Work instruction: Whenever a line below holds the word "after", count it; please give only the final number.

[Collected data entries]

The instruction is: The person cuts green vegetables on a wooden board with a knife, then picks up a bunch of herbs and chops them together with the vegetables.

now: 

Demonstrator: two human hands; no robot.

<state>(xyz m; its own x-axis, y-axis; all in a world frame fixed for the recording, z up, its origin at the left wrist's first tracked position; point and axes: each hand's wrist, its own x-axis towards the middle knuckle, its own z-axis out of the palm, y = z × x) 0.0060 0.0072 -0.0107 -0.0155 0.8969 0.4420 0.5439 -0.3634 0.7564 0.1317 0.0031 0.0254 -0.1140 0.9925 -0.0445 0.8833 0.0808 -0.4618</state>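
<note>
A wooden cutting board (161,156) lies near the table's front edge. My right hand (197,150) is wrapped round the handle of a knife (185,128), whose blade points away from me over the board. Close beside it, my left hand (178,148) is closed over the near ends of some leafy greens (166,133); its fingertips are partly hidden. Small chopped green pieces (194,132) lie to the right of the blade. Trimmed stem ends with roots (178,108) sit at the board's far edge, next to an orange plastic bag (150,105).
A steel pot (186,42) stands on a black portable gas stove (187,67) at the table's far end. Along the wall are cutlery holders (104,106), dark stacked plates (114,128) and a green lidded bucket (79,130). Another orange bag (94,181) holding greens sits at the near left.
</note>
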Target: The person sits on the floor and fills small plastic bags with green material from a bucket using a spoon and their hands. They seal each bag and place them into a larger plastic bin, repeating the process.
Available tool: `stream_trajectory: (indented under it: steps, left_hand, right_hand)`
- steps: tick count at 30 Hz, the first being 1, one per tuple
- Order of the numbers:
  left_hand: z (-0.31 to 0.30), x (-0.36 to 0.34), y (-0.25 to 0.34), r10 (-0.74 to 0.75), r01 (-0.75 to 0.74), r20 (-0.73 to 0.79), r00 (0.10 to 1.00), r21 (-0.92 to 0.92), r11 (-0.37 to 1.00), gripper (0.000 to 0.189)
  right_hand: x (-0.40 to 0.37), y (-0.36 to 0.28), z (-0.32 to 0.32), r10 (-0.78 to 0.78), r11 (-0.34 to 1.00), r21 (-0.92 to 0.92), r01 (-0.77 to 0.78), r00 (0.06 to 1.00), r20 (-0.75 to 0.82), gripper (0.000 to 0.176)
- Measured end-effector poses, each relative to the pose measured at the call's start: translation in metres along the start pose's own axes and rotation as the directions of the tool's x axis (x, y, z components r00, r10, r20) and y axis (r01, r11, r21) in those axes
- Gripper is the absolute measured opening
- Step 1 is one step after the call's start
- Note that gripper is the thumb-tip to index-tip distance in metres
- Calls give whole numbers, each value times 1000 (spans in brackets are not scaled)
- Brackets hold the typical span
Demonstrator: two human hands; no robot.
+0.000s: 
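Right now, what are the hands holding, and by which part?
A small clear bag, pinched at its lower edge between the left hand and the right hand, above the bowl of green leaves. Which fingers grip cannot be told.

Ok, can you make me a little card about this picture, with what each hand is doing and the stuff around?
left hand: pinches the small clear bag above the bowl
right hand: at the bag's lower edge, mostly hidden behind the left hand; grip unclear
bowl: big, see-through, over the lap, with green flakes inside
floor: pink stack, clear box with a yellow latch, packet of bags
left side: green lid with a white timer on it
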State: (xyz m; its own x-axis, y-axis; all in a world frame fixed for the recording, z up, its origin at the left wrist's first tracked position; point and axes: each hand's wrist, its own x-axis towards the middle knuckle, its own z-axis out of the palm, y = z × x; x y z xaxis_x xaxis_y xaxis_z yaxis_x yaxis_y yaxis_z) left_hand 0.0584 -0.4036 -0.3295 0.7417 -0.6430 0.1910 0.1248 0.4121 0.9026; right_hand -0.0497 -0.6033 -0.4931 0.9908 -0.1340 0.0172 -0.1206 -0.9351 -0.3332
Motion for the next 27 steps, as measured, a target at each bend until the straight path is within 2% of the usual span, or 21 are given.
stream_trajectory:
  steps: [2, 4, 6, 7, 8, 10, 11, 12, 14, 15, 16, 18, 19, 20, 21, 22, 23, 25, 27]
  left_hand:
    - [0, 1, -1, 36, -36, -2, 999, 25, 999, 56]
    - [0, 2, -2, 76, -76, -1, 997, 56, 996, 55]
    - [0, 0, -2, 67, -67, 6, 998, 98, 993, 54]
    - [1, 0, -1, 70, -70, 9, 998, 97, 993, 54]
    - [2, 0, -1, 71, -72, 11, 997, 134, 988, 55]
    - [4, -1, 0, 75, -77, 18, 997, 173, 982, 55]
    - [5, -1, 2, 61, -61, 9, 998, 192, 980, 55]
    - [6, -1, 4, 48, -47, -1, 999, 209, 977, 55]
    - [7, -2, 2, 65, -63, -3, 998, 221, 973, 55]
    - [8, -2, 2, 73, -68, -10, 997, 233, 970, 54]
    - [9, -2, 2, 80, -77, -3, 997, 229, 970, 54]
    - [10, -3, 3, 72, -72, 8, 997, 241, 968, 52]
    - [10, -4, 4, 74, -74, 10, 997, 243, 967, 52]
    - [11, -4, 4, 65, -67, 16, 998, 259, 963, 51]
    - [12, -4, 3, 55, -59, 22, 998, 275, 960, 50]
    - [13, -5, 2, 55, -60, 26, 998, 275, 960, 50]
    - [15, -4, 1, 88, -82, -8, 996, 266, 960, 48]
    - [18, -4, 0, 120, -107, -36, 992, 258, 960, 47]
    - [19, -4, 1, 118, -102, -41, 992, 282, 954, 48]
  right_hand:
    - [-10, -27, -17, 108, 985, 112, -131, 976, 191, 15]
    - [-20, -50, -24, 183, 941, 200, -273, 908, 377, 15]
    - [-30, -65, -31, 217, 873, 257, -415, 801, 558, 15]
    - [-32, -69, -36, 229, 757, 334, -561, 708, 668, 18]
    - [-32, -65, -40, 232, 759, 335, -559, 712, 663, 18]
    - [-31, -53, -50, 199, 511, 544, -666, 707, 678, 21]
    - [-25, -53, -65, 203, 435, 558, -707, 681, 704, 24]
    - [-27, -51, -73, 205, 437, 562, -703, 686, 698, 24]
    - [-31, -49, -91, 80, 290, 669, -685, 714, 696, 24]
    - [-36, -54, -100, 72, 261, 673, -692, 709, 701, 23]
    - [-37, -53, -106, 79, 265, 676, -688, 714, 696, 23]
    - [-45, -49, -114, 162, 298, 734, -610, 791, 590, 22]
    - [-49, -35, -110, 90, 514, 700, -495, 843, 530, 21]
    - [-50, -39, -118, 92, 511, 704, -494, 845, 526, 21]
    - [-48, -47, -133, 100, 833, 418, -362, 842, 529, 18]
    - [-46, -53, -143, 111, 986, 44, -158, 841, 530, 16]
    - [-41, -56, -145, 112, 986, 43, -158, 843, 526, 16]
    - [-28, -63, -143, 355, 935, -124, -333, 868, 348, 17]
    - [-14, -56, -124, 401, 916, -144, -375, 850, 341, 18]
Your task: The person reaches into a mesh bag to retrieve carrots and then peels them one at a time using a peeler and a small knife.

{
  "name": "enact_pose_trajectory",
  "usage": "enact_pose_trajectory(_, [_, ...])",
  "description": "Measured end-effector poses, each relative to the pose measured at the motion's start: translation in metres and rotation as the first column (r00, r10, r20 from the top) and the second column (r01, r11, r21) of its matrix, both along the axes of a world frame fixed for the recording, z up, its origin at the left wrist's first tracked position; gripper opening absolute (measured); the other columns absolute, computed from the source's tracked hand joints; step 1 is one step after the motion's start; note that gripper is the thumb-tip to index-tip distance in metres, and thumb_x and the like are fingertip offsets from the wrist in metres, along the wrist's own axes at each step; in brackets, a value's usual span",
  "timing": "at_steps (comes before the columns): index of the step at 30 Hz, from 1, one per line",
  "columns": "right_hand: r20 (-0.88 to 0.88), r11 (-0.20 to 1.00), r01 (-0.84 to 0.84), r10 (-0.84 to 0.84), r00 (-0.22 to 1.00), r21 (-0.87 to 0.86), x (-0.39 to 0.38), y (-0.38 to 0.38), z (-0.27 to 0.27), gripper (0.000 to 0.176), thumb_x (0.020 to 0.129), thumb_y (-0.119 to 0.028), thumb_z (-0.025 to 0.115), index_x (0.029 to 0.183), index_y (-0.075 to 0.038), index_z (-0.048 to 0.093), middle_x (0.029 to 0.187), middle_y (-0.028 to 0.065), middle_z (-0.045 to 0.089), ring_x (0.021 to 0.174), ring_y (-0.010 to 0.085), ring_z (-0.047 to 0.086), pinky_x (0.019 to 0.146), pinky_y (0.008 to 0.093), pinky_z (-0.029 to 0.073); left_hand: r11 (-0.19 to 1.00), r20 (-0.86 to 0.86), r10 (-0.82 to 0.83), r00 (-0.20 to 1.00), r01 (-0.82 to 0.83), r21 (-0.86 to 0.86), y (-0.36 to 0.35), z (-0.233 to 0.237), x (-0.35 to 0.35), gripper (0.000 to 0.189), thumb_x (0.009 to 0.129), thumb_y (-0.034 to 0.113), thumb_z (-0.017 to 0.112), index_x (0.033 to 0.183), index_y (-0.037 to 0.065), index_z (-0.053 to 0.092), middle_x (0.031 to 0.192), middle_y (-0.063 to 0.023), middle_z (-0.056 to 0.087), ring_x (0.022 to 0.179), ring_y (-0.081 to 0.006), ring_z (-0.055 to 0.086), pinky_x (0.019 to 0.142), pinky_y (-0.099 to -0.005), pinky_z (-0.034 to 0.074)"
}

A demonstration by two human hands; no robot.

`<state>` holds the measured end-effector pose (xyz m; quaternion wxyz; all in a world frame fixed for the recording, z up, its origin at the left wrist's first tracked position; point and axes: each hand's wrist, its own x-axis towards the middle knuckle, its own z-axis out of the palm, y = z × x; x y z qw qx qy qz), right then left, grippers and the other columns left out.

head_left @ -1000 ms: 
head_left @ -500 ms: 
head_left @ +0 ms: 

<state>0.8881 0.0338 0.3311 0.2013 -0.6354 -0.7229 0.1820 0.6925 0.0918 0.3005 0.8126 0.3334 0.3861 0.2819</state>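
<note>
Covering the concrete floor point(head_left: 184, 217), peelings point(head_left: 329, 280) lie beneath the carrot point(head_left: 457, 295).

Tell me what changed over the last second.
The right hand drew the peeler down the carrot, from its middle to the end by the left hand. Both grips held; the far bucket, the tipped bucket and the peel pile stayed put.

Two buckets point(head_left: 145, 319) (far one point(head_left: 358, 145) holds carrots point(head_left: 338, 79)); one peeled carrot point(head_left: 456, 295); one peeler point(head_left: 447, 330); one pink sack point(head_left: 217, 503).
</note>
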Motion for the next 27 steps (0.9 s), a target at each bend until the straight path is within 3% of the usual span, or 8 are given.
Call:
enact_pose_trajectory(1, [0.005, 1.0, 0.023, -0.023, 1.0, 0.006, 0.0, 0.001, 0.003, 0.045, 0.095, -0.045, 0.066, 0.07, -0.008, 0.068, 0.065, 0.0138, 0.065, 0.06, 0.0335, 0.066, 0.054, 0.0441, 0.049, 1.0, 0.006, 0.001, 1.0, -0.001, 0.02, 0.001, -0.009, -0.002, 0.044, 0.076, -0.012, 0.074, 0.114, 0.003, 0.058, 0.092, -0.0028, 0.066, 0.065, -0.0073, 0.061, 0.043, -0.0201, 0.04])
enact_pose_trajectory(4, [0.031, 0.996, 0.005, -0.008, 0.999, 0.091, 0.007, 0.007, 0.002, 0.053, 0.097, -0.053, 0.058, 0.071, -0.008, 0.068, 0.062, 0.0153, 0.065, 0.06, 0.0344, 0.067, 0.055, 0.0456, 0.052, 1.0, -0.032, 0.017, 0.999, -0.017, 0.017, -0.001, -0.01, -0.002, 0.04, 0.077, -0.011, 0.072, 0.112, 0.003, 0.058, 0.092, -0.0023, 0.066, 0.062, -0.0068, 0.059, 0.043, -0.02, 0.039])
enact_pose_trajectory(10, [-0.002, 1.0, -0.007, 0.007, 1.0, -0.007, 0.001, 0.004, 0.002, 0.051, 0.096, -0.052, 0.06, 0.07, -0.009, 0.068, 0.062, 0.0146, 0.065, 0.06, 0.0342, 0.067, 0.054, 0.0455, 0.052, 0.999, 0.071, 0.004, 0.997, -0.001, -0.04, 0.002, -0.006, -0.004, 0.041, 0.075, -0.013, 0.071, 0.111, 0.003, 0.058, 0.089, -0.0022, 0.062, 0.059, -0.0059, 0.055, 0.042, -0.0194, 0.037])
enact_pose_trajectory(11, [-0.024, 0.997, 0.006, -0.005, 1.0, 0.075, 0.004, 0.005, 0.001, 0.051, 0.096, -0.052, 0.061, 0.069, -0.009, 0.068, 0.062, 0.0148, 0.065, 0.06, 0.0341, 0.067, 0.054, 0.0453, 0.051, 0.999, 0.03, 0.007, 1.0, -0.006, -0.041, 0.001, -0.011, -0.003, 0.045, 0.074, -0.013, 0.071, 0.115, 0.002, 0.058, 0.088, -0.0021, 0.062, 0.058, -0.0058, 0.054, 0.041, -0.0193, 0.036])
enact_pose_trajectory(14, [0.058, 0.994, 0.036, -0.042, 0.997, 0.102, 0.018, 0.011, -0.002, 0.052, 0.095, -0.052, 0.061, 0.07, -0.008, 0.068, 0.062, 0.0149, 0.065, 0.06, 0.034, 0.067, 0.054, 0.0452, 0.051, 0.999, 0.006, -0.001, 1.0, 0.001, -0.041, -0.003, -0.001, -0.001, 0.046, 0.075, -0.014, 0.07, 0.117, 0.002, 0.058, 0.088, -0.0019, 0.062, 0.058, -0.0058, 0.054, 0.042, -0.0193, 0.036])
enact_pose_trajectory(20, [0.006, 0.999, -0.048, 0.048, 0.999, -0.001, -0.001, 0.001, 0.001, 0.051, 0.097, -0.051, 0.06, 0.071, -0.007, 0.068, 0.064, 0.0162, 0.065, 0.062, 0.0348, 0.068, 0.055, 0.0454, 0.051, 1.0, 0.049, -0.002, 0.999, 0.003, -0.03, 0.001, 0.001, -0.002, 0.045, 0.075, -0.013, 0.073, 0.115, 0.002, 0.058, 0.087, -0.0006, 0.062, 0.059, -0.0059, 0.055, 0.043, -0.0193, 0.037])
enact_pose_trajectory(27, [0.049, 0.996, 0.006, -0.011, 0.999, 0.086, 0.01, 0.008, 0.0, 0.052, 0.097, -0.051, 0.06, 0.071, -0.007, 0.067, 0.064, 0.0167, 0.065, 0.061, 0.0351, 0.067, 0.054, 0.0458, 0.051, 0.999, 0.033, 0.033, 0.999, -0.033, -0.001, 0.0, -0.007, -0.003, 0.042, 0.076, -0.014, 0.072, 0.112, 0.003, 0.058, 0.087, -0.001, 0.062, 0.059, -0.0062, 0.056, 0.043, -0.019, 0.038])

Response area: 2